- **EXERCISE OBJECTIVE**
Return the entire listing, word for word.
—————
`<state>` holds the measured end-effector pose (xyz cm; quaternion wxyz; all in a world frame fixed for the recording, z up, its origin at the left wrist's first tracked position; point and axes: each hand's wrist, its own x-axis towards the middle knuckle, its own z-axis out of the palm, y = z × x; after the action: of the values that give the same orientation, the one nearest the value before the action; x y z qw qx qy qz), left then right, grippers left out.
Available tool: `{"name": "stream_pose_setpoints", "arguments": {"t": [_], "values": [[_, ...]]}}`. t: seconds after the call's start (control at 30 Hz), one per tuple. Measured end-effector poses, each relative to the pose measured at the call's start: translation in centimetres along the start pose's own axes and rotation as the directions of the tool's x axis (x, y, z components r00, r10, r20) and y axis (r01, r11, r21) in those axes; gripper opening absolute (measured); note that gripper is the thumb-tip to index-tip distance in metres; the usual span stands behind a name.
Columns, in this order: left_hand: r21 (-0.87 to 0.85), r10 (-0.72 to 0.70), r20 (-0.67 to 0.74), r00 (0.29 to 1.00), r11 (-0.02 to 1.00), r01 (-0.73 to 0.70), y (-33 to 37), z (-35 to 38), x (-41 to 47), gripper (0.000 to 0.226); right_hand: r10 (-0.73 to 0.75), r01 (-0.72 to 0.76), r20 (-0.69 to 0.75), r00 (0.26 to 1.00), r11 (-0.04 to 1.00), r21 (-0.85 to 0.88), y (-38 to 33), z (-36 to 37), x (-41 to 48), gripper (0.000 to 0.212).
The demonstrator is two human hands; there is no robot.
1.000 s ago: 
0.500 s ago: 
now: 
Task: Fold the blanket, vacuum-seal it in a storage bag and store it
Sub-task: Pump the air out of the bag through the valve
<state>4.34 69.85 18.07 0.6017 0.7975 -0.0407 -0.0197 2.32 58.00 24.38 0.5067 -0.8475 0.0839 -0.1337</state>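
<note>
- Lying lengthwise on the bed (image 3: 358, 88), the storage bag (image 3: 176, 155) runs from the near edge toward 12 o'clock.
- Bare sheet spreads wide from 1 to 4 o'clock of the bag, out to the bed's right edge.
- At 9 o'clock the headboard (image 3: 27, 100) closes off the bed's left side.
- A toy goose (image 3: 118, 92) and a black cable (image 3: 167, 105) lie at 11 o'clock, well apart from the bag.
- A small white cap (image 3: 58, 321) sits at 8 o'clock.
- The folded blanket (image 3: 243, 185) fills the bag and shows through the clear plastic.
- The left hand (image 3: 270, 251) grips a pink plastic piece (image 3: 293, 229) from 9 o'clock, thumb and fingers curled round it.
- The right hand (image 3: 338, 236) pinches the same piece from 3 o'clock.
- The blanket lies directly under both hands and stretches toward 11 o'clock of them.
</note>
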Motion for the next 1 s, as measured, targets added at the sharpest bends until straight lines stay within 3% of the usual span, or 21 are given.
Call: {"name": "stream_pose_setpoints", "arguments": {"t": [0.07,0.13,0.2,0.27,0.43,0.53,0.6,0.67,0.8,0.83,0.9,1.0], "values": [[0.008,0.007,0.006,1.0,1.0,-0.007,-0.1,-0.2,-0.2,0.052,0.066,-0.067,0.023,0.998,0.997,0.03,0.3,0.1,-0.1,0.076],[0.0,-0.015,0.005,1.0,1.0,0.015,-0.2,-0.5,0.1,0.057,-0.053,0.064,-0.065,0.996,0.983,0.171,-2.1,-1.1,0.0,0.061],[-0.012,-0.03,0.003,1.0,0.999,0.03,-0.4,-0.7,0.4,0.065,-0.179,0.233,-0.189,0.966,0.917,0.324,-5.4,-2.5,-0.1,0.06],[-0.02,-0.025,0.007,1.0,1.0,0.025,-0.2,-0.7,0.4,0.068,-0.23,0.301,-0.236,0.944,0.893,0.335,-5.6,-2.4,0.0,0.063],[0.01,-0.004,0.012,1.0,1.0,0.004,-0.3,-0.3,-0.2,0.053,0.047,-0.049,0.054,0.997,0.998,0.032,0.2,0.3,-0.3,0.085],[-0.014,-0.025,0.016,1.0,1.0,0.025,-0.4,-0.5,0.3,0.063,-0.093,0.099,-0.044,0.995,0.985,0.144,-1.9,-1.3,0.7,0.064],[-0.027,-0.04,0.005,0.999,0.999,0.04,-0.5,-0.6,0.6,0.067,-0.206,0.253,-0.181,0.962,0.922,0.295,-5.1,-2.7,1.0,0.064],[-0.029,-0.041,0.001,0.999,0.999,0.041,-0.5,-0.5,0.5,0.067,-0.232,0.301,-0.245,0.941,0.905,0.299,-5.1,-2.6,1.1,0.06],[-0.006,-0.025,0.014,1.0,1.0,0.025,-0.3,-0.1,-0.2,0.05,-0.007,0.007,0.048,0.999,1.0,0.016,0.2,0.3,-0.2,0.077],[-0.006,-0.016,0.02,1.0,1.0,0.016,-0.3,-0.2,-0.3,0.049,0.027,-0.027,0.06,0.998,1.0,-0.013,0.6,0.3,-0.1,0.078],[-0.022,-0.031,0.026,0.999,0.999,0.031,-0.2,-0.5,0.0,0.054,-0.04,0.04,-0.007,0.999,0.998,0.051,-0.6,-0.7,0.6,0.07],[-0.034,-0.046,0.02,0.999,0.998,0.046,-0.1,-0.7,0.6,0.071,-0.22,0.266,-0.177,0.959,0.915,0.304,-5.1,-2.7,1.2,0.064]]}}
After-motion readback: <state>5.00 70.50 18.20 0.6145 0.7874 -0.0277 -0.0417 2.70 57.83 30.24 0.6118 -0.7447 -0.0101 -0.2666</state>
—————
- **RESPONSE**
`<state>` holds the measured end-effector pose (xyz cm; quaternion wxyz; all in a world frame fixed for the recording, z up, its origin at the left wrist's first tracked position; point and axes: each hand's wrist, its own x-axis towards the middle knuckle, its own z-axis out of the palm, y = z × x; after the action: of the values that give the same orientation, the one nearest the value before the action; x y z qw qx qy qz), left then right, grippers left out.
Available tool: `{"name": "stream_pose_setpoints", "arguments": {"t": [_], "values": [[_, ...]]}}`. t: seconds after the call's start (control at 30 Hz), one per tuple. Measured end-effector poses, each relative to the pose measured at the call's start: translation in centimetres along the start pose's own axes and rotation as the directions of the tool's x axis (x, y, z components r00, r10, r20) and y axis (r01, r11, r21) in those axes; gripper opening absolute (measured); note that gripper is the thumb-tip to index-tip distance in metres; the usual span stands behind a name.
Columns, in this order: left_hand: r21 (-0.87 to 0.85), r10 (-0.72 to 0.70), r20 (-0.67 to 0.74), r00 (0.29 to 1.00), r11 (-0.02 to 1.00), r01 (-0.73 to 0.70), y (-33 to 37), z (-35 to 38), x (-41 to 47), gripper (0.000 to 0.226); right_hand: r10 (-0.73 to 0.75), r01 (-0.72 to 0.76), r20 (-0.69 to 0.75), r00 (0.26 to 1.00), r11 (-0.04 to 1.00), r21 (-0.85 to 0.88), y (-38 to 33), z (-36 to 37), x (-41 to 48), gripper (0.000 to 0.212).
The demonstrator is two human hands; there is no robot.
1.000 s ago: 
0.500 s ago: 
now: 
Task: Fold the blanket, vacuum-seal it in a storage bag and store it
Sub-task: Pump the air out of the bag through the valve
<state>4.34 69.85 18.07 0.6017 0.7975 -0.0407 -0.0197 2.32 58.00 24.38 0.5067 -0.8475 0.0839 -0.1337</state>
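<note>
- Lying lengthwise on the bed (image 3: 358, 88), the storage bag (image 3: 176, 155) runs from the near edge toward 12 o'clock.
- Bare sheet spreads wide from 1 to 4 o'clock of the bag, out to the bed's right edge.
- At 9 o'clock the headboard (image 3: 27, 100) closes off the bed's left side.
- A toy goose (image 3: 118, 92) and a black cable (image 3: 167, 105) lie at 11 o'clock, well apart from the bag.
- A small white cap (image 3: 58, 321) sits at 8 o'clock.
- The folded blanket (image 3: 243, 185) fills the bag and shows through the clear plastic.
- The left hand (image 3: 270, 251) grips a pink plastic piece (image 3: 293, 229) from 9 o'clock, thumb and fingers curled round it.
- The right hand (image 3: 338, 236) pinches the same piece from 3 o'clock.
- The blanket lies directly under both hands and stretches toward 11 o'clock of them.
</note>
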Motion for the next 1 s, as measured, targets added at the sharpest bends until straight lines stay within 3% of the usual span, or 21 are given.
Call: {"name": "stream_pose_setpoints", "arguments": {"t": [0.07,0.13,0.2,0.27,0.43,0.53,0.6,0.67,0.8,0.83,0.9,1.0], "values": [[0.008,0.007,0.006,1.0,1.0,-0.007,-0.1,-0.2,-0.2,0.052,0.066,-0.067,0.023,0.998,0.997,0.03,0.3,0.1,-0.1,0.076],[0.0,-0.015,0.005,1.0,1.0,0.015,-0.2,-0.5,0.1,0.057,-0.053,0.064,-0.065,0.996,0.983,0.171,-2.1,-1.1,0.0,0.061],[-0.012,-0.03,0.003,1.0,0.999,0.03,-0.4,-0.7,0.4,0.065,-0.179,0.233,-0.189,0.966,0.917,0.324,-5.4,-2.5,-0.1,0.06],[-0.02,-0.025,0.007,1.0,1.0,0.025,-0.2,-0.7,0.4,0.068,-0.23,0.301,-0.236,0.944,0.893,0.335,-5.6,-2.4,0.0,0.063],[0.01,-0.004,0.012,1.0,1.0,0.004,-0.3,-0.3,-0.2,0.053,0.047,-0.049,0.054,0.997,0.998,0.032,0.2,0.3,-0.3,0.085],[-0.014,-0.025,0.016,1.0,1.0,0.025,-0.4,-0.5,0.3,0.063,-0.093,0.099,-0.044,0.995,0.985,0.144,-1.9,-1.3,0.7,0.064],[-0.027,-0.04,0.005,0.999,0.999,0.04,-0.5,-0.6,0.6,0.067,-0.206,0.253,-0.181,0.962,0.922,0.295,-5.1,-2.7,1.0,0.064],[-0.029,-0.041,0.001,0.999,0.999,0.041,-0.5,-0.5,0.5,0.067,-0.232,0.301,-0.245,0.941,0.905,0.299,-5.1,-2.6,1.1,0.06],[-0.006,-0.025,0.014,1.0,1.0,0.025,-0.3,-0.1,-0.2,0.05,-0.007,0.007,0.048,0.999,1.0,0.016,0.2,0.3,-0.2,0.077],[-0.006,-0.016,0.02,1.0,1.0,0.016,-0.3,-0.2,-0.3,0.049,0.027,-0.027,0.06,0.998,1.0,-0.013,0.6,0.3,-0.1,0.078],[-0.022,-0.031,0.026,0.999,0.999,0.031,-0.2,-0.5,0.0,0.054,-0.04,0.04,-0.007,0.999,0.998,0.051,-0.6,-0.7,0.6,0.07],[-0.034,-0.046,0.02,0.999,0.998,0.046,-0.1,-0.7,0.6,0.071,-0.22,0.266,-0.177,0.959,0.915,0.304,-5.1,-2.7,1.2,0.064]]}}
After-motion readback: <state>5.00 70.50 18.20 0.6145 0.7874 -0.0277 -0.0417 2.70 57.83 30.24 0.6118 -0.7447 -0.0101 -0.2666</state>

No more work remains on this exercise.